Use Azure Monitor tools to analyze the data
These Azure Monitor tools are available in the Azure portal to help you analyze monitoring data:
Some Azure services have a built-in monitoring dashboard in the Azure portal. These dashboards are called insights, and you can find them in the Insights section of Azure Monitor in the Azure portal.
The Azure portal has a user interface for viewing and basic searches of the activity log. To do more in-depth analysis, route the data to Azure Monitor logs and run more complex queries in Log Analytics.
Application Insights monitors the availability, performance, and usage of your web applications, so you can identify and diagnose errors without waiting for a user to report them. Application Insights includes connection points to various development tools and integrates with Visual Studio to support your DevOps processes. For more information, see Application monitoring for App Service.
Tools that allow more complex visualization include:
Dashboards that let you combine different kinds of data into a single pane in the Azure portal.
Workbooks, customizable reports that you can create in the Azure portal. Workbooks can include text, metrics, and log queries.
Grafana, an open platform tool that excels in operational dashboards. You can use Grafana to create dashboards that include data from multiple sources other than Azure Monitor.

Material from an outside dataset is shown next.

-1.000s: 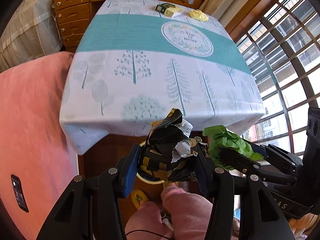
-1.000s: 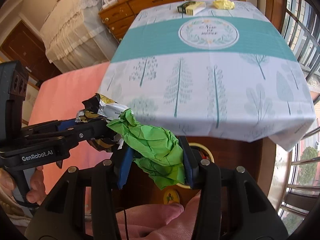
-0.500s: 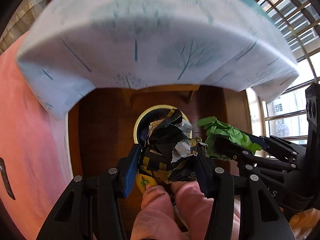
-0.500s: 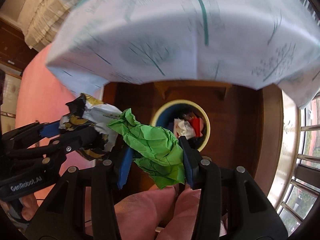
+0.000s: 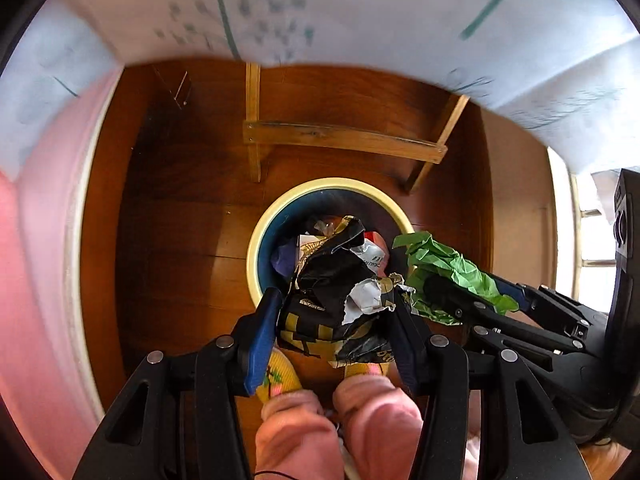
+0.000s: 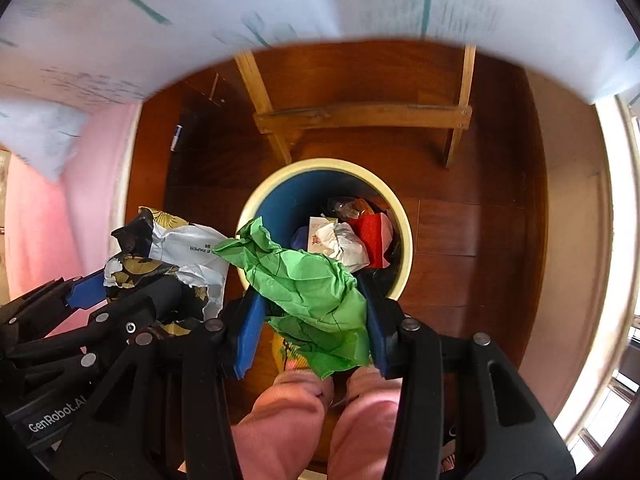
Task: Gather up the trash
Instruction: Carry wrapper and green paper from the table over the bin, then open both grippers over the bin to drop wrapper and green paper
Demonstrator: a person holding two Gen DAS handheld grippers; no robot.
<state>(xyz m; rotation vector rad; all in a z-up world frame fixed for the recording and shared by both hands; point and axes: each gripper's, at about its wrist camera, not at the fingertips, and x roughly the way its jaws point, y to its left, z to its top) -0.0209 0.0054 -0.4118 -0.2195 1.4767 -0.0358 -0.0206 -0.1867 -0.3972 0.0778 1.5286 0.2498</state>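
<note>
My left gripper [image 5: 334, 316] is shut on a crumpled black, yellow and white wrapper [image 5: 340, 284], held over the near rim of a round bin [image 5: 256, 240] with a cream rim and blue inside. My right gripper [image 6: 310, 316] is shut on a crumpled green paper [image 6: 304, 280], also above the bin's [image 6: 404, 236] near edge. The bin holds several scraps, among them white paper [image 6: 340, 240] and a red piece [image 6: 370, 232]. In the right wrist view the wrapper [image 6: 180, 248] sits left of the bin.
The bin stands on a dark wooden floor [image 6: 460, 232] under the table, whose tree-print cloth [image 5: 320, 8] hangs overhead. A wooden table brace [image 6: 360, 114] lies behind the bin. Pink bedding [image 5: 36, 280] is at the left. The person's pink-trousered legs [image 6: 280, 420] are below.
Both grippers have tilted down from the tabletop to below the table edge and moved closer to the bin, each still holding its trash.
</note>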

Power BI, a business analytics service that provides interactive visualizations across various data sources. You can configure Power BI to automatically import log data from Azure Monitor to take advantage of these visualizations.
Export Azure Monitor data
You can export data out of Azure Monitor into other tools using:
You can analyze Azure Monitor Log data using the Kusto query language (KQL). For more information, see Log queries in Azure Monitor.
Use Azure Monitor alerts to notify you of issues
Azure Monitor alerts allow you to identify and address issues in your system, and proactively notify you when specific conditions are found in your monitoring data before your customers notice them. You can alert on any metric or log data source in the Azure Monitor data platform. There are different types of Azure Monitor alerts depending on the services you're monitoring and the monitoring data you're collecting. See Choosing the right type of alert rule.
For some services, you can monitor at scale by applying the same metric alert rule to multiple resources of the same type that exist in the same Azure region. Azure Monitor Baseline Alerts (AMBA) provides a semi-automated method of implementing important platform metric alerts, dashboards, and guidelines at scale.
Get personalized recommendations using Azure Advisor
For some services, if critical conditions or imminent changes occur during resource operations, an alert displays on the service Overview page in the portal. You can find more information and recommended fixes for the alert in Advisor recommendations under Monitoring in the left menu. During normal operations, no advisor recommendations display.